Sieve of Eratosthenes
is an ancient way to generate primes. Its naive
implementation uses one bit per integer to encode whether it is prime
or not. Thus, storage space required to find all primes up to n
equals floor(n/8)+1
bytes. Using the above observation,
the storage requirements can be cut down by a factor of 3 as shown
below.
The first prime after 5 is 7. Consider the following sequence of numbers, all of which are 1 or 5 modulo 6: 7, 11, 13, 17, 19, 23, 25, 29, 31, 35, 37, 41, 43, 47, 49, 53, 55,... Each of these numbers corresponds to one bit in the sieve. Note that the largest among first 8 numbers (encoded in the 1st byte of the sieve) is 29. The naive implementation can encode only numbers 1-8 in the 1st byte.
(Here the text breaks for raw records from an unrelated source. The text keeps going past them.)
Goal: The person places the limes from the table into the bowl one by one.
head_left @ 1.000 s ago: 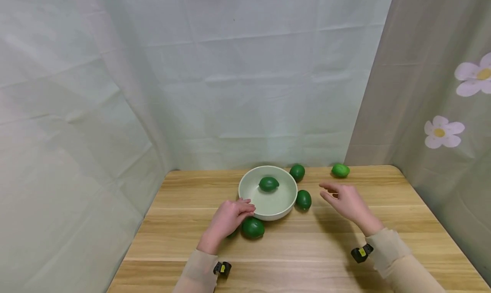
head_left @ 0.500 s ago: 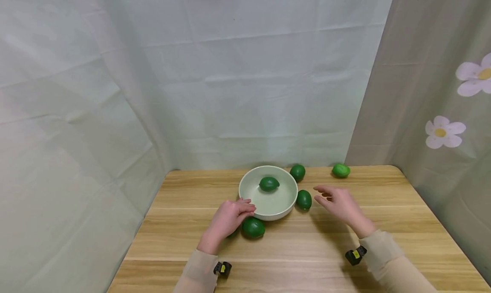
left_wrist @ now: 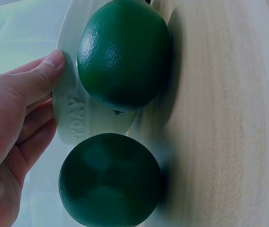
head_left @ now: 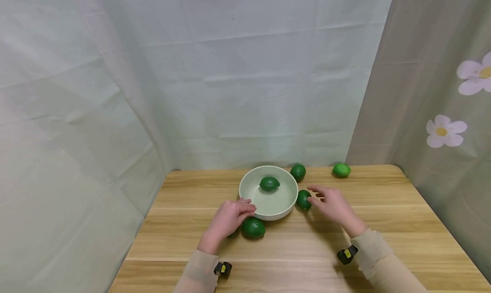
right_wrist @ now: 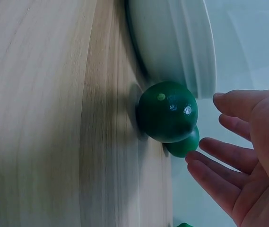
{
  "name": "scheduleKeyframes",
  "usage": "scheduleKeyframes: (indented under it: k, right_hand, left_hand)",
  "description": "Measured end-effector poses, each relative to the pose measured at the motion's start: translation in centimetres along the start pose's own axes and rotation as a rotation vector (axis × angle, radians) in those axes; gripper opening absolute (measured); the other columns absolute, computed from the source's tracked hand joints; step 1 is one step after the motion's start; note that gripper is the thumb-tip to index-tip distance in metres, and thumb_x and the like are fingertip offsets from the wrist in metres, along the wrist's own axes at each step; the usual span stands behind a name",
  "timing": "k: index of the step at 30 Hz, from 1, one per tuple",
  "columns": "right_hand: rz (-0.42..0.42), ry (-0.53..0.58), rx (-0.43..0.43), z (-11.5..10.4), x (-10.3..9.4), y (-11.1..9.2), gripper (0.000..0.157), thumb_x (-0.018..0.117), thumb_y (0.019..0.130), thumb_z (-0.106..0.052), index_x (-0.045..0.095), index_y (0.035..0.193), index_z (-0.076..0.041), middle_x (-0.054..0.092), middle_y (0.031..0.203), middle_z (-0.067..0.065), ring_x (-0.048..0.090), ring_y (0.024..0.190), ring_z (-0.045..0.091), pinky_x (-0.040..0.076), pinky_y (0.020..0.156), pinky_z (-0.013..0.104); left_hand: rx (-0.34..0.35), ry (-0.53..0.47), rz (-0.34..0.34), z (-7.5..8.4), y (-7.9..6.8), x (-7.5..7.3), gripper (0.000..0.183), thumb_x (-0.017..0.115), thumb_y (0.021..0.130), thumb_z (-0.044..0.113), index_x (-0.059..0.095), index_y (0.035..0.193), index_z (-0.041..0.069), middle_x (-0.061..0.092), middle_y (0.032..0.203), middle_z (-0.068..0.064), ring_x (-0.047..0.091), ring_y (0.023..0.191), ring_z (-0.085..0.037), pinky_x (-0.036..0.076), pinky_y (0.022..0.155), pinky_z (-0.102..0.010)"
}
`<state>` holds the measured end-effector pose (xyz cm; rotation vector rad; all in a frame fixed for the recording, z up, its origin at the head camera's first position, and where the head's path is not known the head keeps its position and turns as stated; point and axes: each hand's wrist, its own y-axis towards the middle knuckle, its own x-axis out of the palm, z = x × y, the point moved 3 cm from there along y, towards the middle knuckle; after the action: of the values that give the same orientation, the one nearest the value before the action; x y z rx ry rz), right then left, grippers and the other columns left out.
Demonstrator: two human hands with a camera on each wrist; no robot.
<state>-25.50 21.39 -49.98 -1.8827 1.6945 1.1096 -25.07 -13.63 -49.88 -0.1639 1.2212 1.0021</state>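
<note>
A pale bowl (head_left: 272, 205) stands near the back of the table with a dark green lime (head_left: 269, 183) inside it. My left hand (head_left: 230, 216) pinches the bowl's near-left rim, thumb on the outer wall. Two more dark green limes lie by that hand: one lime (head_left: 253, 228) in front of the bowl, the other lime (left_wrist: 109, 180) mostly hidden under the hand in the head view. My right hand (head_left: 333, 204), fingers spread and slightly bent, hovers right at the dark green lime (right_wrist: 167, 111) beside the bowl's right side.
Behind the bowl's right side sits another dark green lime (head_left: 298, 172). A brighter green lime (head_left: 341, 170) lies farther right at the back edge of the wooden table (head_left: 299, 259). Pale curtains (head_left: 268, 93) hang close behind and at both sides.
My right hand has moved left and slightly down to the lime on the bowl's right. The left hand has kept its grip on the rim, and the bowl and limes have stayed put.
</note>
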Motion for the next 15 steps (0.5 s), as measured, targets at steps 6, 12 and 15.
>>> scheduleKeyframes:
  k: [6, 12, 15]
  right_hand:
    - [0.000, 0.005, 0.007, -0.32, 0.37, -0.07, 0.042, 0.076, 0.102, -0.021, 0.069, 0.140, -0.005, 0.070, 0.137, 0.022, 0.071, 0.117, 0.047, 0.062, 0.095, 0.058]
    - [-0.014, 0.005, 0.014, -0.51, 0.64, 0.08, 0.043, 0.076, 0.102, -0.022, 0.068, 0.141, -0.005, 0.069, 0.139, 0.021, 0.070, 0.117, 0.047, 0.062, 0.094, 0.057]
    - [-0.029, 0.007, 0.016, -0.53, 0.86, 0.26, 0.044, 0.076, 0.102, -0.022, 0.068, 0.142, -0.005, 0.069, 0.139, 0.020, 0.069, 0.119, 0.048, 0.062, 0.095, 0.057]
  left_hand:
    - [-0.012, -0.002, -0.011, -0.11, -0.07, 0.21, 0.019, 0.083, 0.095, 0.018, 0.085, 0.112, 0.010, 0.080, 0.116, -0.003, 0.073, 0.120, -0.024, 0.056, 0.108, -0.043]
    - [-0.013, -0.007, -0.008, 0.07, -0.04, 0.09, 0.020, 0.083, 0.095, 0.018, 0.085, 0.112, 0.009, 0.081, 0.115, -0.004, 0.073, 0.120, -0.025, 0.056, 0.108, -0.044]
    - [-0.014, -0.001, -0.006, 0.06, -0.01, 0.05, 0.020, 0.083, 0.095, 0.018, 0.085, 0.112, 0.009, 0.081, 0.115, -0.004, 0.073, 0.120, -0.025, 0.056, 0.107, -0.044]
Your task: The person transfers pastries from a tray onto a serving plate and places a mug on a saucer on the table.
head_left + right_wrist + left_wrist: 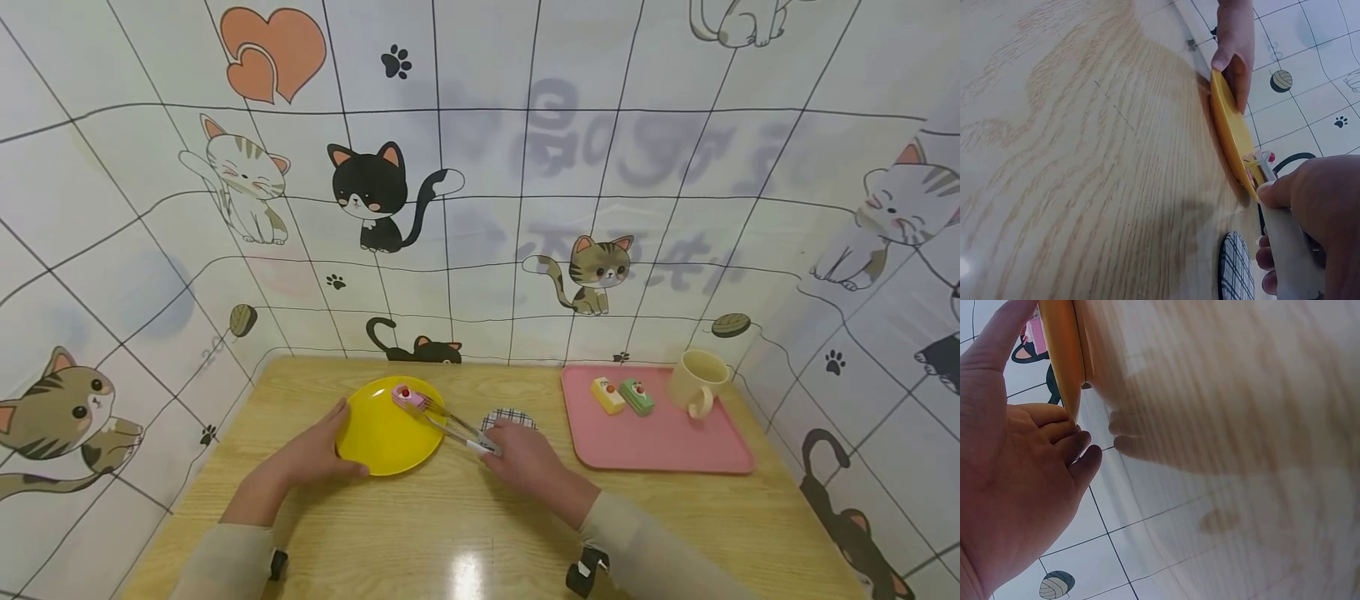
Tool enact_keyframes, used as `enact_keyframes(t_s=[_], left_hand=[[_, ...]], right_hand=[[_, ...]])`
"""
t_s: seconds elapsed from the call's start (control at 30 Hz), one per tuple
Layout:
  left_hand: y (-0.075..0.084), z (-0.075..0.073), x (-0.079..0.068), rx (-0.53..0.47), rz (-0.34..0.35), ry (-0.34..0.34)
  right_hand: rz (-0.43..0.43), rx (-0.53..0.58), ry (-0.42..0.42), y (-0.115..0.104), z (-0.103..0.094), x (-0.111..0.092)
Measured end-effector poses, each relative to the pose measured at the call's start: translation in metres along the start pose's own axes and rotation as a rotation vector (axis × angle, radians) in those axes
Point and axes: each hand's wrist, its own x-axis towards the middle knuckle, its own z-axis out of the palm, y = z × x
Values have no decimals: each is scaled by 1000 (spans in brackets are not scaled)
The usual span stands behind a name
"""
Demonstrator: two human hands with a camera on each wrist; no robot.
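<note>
My left hand (318, 454) holds the left rim of a round yellow plate (378, 442). In the left wrist view its fingers (1063, 428) curl against the plate's edge. My right hand (528, 458) grips a pair of tongs (457, 427), which reach left over the plate. At their tips is a small pink toy cake slice (406, 396) with a red berry on top, by the plate's upper right side. Whether the slice touches the plate I cannot tell. Just beyond the right hand, partly covered by it, lies a checked round coaster (512, 414).
To the right lies a pink tray (645, 446). On it are a yellow cake slice (607, 396), a green cake slice (636, 397) and a cream mug (696, 379). A cat-patterned wall covering (480, 233) rises behind and beside the wooden table (420, 533).
</note>
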Motion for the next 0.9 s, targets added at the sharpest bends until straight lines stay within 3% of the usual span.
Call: enact_keyframes(t_s=[0.47,0.73,0.9], left_hand=[[2,0,-1,-7,-17,7],[1,0,0,-1,-7,5],[2,-1,-2,-2,-2,8]], right_hand=[[116,13,-78,-3,-5,1],[166,69,-55,-1,-10,-8],[184,101,15,5,-13,-18]])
The sieve is organized as a bit-vector encoding only numbers which 1 or 5
modulo 6. The first task is to map a number n
to its bit index in the bit
vector. This is accomplished by this formula: b = floor(n/3)-1
. Thus, 7 is
mapped to 1, 11 to 2, etc. Once b
is found, it is trivial to access the b
'th
bit in the bit-vector.
To check whether an arbitrary n is prime, proceed as follows
int is_prime(int n)
{
int r;
if(n < 7)
return B[n];
r = n % 6;
if((r != 1) && (r != 5))
return 0;
return B[n/3-1];
}
This is pseudo-code where B
is a bit-vector indexed by bit. B[n]
is 1 if
n
is prime. The slowest operations in this process are division and modulus
operations. They can be suitably optimized (e.g. substituted with
multiplication). Optimizations will be the topic of a possible future article.
This article has shown the basic idea of compressing space needed for the sieve of Eartosthenes. Note that there are more advanced sieves (also more complicated to code), such as Sieve of Atkin.